GIVEN INFORMATION Block Start

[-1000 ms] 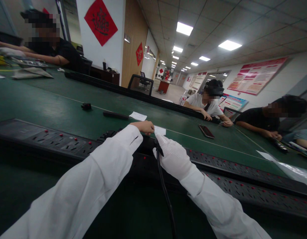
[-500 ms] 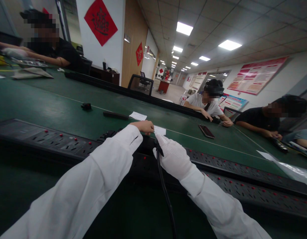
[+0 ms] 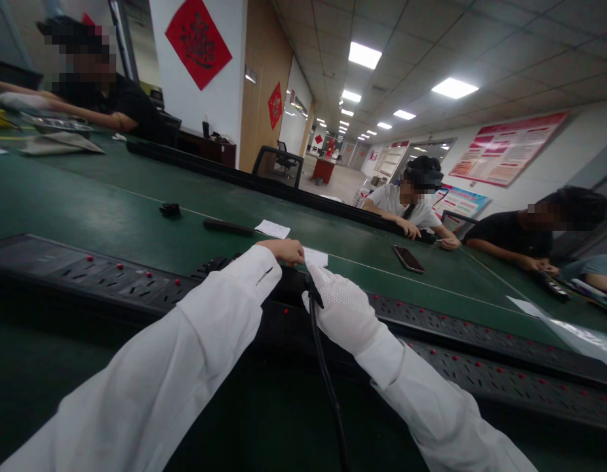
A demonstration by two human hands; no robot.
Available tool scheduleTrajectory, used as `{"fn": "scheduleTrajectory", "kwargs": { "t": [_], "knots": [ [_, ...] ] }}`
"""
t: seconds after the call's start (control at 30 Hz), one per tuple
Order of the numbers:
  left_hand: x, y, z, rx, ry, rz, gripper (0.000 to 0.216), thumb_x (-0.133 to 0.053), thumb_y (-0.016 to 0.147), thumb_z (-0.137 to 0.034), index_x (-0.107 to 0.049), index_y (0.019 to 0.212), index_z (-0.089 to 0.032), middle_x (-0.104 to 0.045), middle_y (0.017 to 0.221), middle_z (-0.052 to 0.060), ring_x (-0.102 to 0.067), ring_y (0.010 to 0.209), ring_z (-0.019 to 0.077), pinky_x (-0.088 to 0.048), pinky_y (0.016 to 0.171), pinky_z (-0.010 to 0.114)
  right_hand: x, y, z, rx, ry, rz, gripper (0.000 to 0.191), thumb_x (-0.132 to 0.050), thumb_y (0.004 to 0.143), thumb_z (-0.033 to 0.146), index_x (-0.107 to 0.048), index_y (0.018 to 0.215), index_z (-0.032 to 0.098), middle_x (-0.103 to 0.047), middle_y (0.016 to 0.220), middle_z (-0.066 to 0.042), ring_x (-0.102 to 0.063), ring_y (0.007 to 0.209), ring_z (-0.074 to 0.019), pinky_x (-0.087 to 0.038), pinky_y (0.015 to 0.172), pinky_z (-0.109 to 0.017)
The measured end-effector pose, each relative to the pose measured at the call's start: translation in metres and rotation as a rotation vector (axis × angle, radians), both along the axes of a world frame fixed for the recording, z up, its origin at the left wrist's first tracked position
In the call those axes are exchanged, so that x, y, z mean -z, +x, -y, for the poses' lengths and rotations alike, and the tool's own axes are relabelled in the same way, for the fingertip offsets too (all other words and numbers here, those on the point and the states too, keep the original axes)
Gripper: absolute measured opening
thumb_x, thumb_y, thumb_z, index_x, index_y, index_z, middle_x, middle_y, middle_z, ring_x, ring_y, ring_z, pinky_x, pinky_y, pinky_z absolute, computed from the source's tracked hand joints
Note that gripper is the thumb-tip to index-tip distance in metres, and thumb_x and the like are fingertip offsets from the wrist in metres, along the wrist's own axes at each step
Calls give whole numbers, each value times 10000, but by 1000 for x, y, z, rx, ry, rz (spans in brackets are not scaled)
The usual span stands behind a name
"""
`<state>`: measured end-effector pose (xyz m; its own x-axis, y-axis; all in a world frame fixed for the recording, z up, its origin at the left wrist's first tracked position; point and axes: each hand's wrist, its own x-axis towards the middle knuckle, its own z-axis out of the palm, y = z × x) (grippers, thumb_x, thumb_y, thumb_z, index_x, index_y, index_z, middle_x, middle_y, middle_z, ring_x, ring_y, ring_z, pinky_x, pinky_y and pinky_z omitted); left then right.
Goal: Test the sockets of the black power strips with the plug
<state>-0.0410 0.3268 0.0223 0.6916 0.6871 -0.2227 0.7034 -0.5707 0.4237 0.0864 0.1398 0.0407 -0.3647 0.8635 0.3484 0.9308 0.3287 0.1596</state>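
My left hand (image 3: 287, 251) is bare, its fingers curled together over the upper edge of a black power strip (image 3: 286, 328). Whatever its fingertips pinch, if anything, is hidden. Beside it, my right hand (image 3: 345, 307), in a white dotted glove, closes around the end of a black cable (image 3: 327, 383). The cable hangs down toward me from that grip. A white paper slip (image 3: 316, 257) lies just beyond both hands. Long black power strips with red switches run under and past the hands, left (image 3: 101, 272) and right (image 3: 485, 367).
On the green table (image 3: 101, 196) lie a small black part (image 3: 170, 209), a dark bar (image 3: 228, 227), another paper slip (image 3: 273, 228) and a phone (image 3: 408, 258). A plastic bag (image 3: 583, 341) lies at right. A long black rail (image 3: 264, 187) crosses behind. Several people work around the table.
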Motion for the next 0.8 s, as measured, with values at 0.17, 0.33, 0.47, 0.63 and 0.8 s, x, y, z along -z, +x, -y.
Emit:
{"fn": "scheduleTrajectory", "kwargs": {
  "t": [0.17,0.33,0.47,0.63,0.8],
  "knots": [
    [-8,1,9,-1,-17,-30,413,-436,678,-268,-604,1029,-129,-643,906,87,-568,773,185,-446,576,236,1,0,0,6,11,-3,500,-376,849,326,-308,1317,167,-525,1161,-92,-528,922,-205,-401,815,-304],
    [-10,2,11,-15,-33,-41,420,-453,682,-289,-595,1044,-130,-636,928,91,-565,795,189,-450,609,241,1,0,-1,-11,15,-11,499,-379,846,319,-307,1316,165,-535,1141,-95,-525,931,-198,-398,818,-299],
    [-9,2,10,-33,-38,-38,423,-469,673,-298,-598,1045,-142,-635,945,87,-566,800,189,-448,610,236,1,0,-1,-10,25,-8,491,-380,845,315,-321,1308,166,-541,1131,-95,-527,924,-199,-397,818,-300],
    [-9,3,11,-43,-37,-37,410,-472,667,-299,-614,1022,-151,-642,931,77,-566,799,190,-448,624,241,2,0,-1,-5,29,-1,498,-385,840,313,-319,1310,164,-541,1134,-96,-532,909,-202,-404,799,-299],
    [-10,2,12,-36,-40,-39,420,-462,672,-286,-600,1039,-135,-634,949,83,-565,796,183,-445,606,229,2,1,-2,-10,28,-1,491,-385,839,315,-331,1303,162,-535,1149,-95,-532,912,-205,-405,796,-301]
  ]
}}
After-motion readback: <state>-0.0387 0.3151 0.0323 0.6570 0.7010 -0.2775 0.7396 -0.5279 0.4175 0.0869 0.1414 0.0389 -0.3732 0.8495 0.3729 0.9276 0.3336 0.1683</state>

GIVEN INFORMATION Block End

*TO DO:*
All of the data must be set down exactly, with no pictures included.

*RESPONSE AREA:*
[-1000 ms] 
[-500 ms] 
[+0 ms] 
A demonstration by two human hands; no robot.
Available tool scheduleTrajectory, used as `{"fn": "scheduleTrajectory", "kwargs": { "t": [_], "knots": [ [_, ...] ] }}`
"""
t: seconds after the call's start (control at 30 Hz), one per tuple
Order of the numbers:
  left_hand: x, y, z, rx, ry, rz, gripper (0.000 to 0.216), thumb_x (-0.133 to 0.053), thumb_y (-0.016 to 0.147), thumb_z (-0.137 to 0.034), index_x (-0.107 to 0.049), index_y (0.019 to 0.212), index_z (-0.089 to 0.032), middle_x (-0.104 to 0.045), middle_y (0.017 to 0.221), middle_z (-0.052 to 0.060), ring_x (-0.102 to 0.067), ring_y (0.010 to 0.209), ring_z (-0.019 to 0.077), pinky_x (-0.088 to 0.048), pinky_y (0.016 to 0.171), pinky_z (-0.010 to 0.114)
  right_hand: x, y, z, rx, ry, rz, gripper (0.000 to 0.191), thumb_x (-0.132 to 0.050), thumb_y (0.004 to 0.143), thumb_z (-0.033 to 0.146), index_x (-0.107 to 0.048), index_y (0.018 to 0.215), index_z (-0.032 to 0.098), middle_x (-0.103 to 0.047), middle_y (0.016 to 0.220), middle_z (-0.066 to 0.042), ring_x (-0.102 to 0.063), ring_y (0.007 to 0.209), ring_z (-0.074 to 0.019), pinky_x (-0.087 to 0.038), pinky_y (0.015 to 0.172), pinky_z (-0.109 to 0.017)
The measured end-effector pose, each relative to the pose measured at the call's start: translation in metres and rotation as a rotation vector (axis × angle, radians), both along the axes of a world frame fixed for the recording, z up, its origin at the left wrist's first tracked position
In the call those axes are exchanged, so that x, y, z mean -z, +x, -y, for the poses' lengths and rotations alike, and the tool's own axes are relabelled in the same way, for the fingertip offsets too (all other words and numbers here, those on the point and the states too, keep the original axes)
Gripper: absolute measured opening
thumb_x, thumb_y, thumb_z, index_x, index_y, index_z, middle_x, middle_y, middle_z, ring_x, ring_y, ring_z, pinky_x, pinky_y, pinky_z absolute, computed from the source's tracked hand joints
Note that gripper is the thumb-tip to index-tip distance in metres, and thumb_x and the like are fingertip offsets from the wrist in metres, along the wrist's own axes at each step
Calls give whole numbers, each value times 10000, but by 1000 for x, y, z, rx, ry, rz (spans in brackets are not scaled)
The usual span stands behind a name
"""
`<state>`: measured end-effector pose (xyz m; its own x-axis, y-axis; all in a world frame fixed for the recording, z up, its origin at the left wrist's first tracked position; point and axes: each hand's wrist, its own x-axis towards the middle knuckle, its own z-axis out of the palm, y = z × x) (grippers, thumb_x, thumb_y, thumb_z, index_x, index_y, index_z, middle_x, middle_y, middle_z, ring_x, ring_y, ring_z, pinky_x, pinky_y and pinky_z omitted); left then right.
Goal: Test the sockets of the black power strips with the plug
<state>-0.0410 0.3268 0.0223 0.6916 0.6871 -0.2227 0.7034 -0.5707 0.4237 0.0864 0.1398 0.0407 -0.3647 0.8635 0.3484 0.9308 0.3287 0.1596</state>
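My left hand (image 3: 287, 251) is bare, its fingers curled together over the upper edge of a black power strip (image 3: 286, 328). Whatever its fingertips pinch, if anything, is hidden. Beside it, my right hand (image 3: 345, 307), in a white dotted glove, closes around the end of a black cable (image 3: 327, 383). The cable hangs down toward me from that grip. A white paper slip (image 3: 316, 257) lies just beyond both hands. Long black power strips with red switches run under and past the hands, left (image 3: 101, 272) and right (image 3: 485, 367).
On the green table (image 3: 101, 196) lie a small black part (image 3: 170, 209), a dark bar (image 3: 228, 227), another paper slip (image 3: 273, 228) and a phone (image 3: 408, 258). A plastic bag (image 3: 583, 341) lies at right. A long black rail (image 3: 264, 187) crosses behind. Several people work around the table.
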Motion for the next 0.8 s, as measured, with values at 0.17, 0.33, 0.47, 0.63 and 0.8 s, x, y, z along -z, +x, -y.
Emit:
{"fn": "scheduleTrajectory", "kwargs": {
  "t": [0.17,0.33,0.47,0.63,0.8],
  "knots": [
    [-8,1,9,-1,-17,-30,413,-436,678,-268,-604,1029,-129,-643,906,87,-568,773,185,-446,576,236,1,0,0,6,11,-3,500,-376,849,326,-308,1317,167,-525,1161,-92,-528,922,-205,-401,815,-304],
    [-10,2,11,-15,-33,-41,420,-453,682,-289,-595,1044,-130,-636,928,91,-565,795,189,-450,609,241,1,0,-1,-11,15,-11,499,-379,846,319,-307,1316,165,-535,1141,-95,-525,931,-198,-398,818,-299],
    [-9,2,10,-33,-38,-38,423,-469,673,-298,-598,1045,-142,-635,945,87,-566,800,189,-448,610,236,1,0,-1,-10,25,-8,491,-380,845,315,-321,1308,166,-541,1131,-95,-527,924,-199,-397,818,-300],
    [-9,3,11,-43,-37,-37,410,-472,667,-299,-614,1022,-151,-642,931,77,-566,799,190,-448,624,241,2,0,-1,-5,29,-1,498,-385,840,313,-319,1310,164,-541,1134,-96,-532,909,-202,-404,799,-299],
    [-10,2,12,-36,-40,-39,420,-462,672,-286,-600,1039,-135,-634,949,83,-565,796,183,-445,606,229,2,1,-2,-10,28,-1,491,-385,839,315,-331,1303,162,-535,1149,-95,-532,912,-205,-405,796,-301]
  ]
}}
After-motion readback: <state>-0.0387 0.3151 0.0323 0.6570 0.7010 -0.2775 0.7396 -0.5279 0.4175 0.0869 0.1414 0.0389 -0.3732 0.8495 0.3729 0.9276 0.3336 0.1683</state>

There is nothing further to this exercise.